「チームワークあふれる社会を創る」という理念を持つサイボウズ。今回登壇したのは、同社の 開発本部 kintone開発の上岡真也氏と、New Business部長の平野昌士氏で、それぞれが英語を公用語とするチームづくりに挑戦している。まずはkintone開発チームにベトナムのエンジニアを受け入れた上岡氏が説明した。
kintone開発チームへのベトナム拠点メンバーの受け入れに際し、英語を公用語に
kintoneは、開発の知識がなくても業務に合わせたシステムを簡単に作成できるクラウドサービスだ。サイボウズはkintoneそのものの開発・運用・販売だけではなく、プラグインや連携サービスを提供するベンダーや、お客様の業務課題をヒアリングするサポートパートナー、そして開発者やユーザーのコミュニティ構築にも注力している。kintoneのカスタマイズや、プラグインなどの連携サービスの組み合わせにより、より高度なビジネス課題の解決や幅広い業種への展開が可能となっている。
上岡氏のチームは、kintone管理者や社外のエコシステムを支えるプロダクトを開発している。元々は日本語話者のメンバーで構成されていたが、コア開発メンバーが離脱したことにより、2022年10月からベトナムのメンバーを受け入れ、これを機に業務での公用語を英語にした。

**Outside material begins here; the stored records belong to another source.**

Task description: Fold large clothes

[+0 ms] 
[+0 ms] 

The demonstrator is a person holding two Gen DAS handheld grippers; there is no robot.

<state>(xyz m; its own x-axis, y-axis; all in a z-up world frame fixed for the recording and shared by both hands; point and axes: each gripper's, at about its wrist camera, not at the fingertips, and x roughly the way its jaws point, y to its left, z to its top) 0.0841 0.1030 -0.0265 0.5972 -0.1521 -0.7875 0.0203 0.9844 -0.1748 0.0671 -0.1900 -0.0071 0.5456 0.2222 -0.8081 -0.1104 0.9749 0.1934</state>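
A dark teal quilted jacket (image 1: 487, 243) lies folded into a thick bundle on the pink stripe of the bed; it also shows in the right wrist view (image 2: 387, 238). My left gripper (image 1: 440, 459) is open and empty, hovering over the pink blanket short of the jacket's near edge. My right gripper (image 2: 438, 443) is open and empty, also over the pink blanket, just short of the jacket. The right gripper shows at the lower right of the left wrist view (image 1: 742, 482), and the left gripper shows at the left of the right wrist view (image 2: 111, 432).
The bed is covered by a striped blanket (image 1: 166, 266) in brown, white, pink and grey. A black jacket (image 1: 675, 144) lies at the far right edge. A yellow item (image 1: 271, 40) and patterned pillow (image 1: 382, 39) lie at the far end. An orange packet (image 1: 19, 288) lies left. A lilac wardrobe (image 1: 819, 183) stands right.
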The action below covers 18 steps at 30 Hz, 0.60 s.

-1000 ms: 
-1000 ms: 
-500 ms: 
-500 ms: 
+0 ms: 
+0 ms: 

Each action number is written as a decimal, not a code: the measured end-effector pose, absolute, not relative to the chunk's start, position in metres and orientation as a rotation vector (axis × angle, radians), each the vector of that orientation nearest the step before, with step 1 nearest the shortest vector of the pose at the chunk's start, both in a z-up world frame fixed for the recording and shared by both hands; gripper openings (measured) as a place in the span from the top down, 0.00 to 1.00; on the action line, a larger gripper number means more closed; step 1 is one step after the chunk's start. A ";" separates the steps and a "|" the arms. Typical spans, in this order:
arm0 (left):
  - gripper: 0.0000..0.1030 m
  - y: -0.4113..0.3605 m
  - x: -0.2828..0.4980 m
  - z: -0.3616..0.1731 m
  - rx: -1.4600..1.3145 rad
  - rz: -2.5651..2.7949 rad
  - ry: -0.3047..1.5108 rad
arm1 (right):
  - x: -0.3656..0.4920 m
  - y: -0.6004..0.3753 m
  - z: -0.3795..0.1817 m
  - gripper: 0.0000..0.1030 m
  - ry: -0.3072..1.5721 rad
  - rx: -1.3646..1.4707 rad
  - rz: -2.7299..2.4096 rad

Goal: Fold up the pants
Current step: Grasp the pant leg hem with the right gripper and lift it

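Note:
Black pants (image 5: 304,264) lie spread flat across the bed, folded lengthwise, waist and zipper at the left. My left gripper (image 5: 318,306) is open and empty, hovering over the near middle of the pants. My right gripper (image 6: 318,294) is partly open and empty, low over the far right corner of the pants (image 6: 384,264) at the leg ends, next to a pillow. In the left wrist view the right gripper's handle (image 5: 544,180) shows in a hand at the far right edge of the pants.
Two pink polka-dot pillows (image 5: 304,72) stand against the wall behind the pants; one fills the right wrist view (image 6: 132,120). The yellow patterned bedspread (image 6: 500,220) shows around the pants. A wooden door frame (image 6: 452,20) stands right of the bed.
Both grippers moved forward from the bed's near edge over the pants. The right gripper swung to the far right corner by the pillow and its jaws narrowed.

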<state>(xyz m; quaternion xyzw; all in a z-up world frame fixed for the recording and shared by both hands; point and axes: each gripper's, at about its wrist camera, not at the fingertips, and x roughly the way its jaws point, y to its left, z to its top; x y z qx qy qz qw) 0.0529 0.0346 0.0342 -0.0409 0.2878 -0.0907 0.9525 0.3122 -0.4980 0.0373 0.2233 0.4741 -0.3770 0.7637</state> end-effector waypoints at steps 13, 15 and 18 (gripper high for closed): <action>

サイボウズには、チームメンバーの募集や、個人の新しいキャリアを促す「ジョブボード制度」がある。上岡氏のチームが募集をしたところ、ベトナム開発拠点のメンバーが手を挙げたのだ。サイボウズのベトナム拠点は2006年に設立し、年々規模を大きくしている。
ベトナム開発拠点のほとんどのメンバーは、グループウェア「Garoon」を開発しており、ドキュメントは英語で、コミュニケーションは逐次・同時通訳といった体制だった。kintone開発メンバーのほとんどが日本国籍で開発拠点は日本のみ。チーム内コミュニケーションやドキュメント類も日本語しかなかった。ベトナムは、日本との時差が2時間、公用語はベトナム語で、開発メンバーの英語レベルは日本のメンバーと同程度といった状況だった。
kintoneの開発部署は100名を超える規模である。全ての業務を英語化するのは困難であるため、全体ではなくチームでの英語化を目指すことにした。上岡氏のチームは、チーム内でのコミュニケーションやテキストメッセージ、打ち合わせなどを英語にする試みを行っている。チームの業務で必要なドキュメントを英語にアップデートした。一方、予算や事業戦略、カスタマーサポートの問い合わせなどは、日本語のままでの対応を考え、必要に応じて日本のメンバーが翻訳や調整の役割を担当することにした。